Problem ▸
Please filter the listing for the string "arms" and copy each matching line.
= = =
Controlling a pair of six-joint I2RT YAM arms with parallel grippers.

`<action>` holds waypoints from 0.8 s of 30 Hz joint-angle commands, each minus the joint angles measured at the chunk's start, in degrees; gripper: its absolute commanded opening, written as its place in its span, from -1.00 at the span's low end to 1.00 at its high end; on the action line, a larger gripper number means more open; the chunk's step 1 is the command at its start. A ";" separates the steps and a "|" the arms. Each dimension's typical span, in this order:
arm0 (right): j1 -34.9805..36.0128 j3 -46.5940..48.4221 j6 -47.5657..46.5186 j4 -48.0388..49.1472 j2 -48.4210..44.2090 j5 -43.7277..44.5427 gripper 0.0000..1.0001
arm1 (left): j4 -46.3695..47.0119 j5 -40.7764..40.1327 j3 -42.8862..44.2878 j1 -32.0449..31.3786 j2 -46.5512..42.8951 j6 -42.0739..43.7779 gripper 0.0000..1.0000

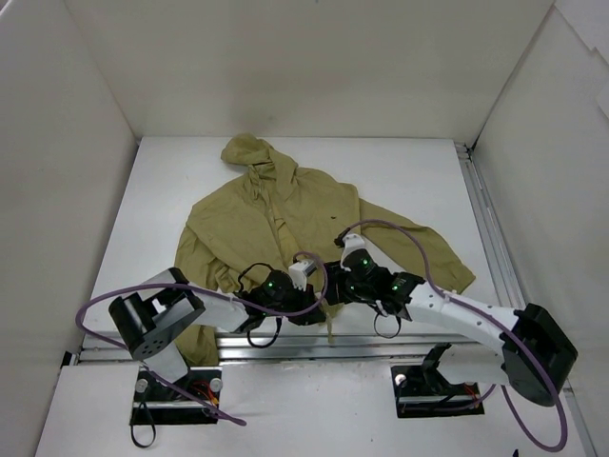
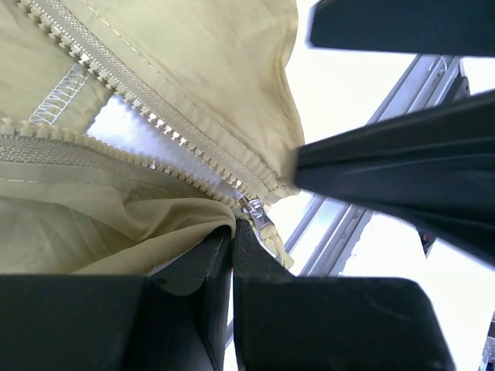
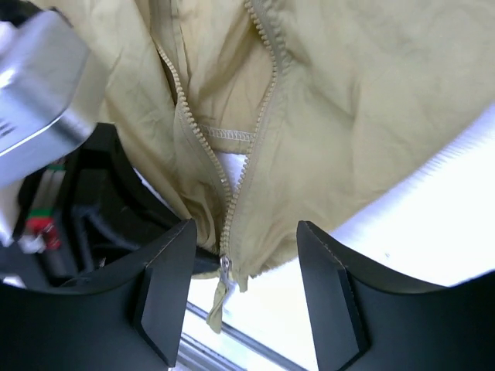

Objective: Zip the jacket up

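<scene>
The olive-khaki jacket lies flat on the white table, hood at the far end. Its front zipper is open, the two tooth rows apart, and they meet at the hem. The metal slider sits at the bottom with a fabric pull tab hanging below. My left gripper is shut on the hem fabric just left of the slider; its fingers press together. My right gripper is open, its fingers on either side of the slider and not touching it.
An aluminium rail runs along the table's near edge just below the hem, also in the wrist views. White walls enclose the table. Purple cables loop over the jacket's lower part.
</scene>
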 commanded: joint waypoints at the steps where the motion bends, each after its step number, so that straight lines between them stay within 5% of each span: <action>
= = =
Answer to this task ▸
Controlling a pair of six-joint I2RT YAM arms with parallel grippers.
`<action>` holds waypoints from 0.8 s of 30 Hz joint-angle commands, each minus the joint angles measured at the chunk's start, in degrees; gripper: its absolute commanded opening, written as its place in its span, from -1.00 at the span's low end to 1.00 at its high end; on the action line, a larger gripper number means more open; the chunk's step 1 is the command at its start. A ";" separates the steps and a "|" the arms. Each dimension's typical span, in this order:

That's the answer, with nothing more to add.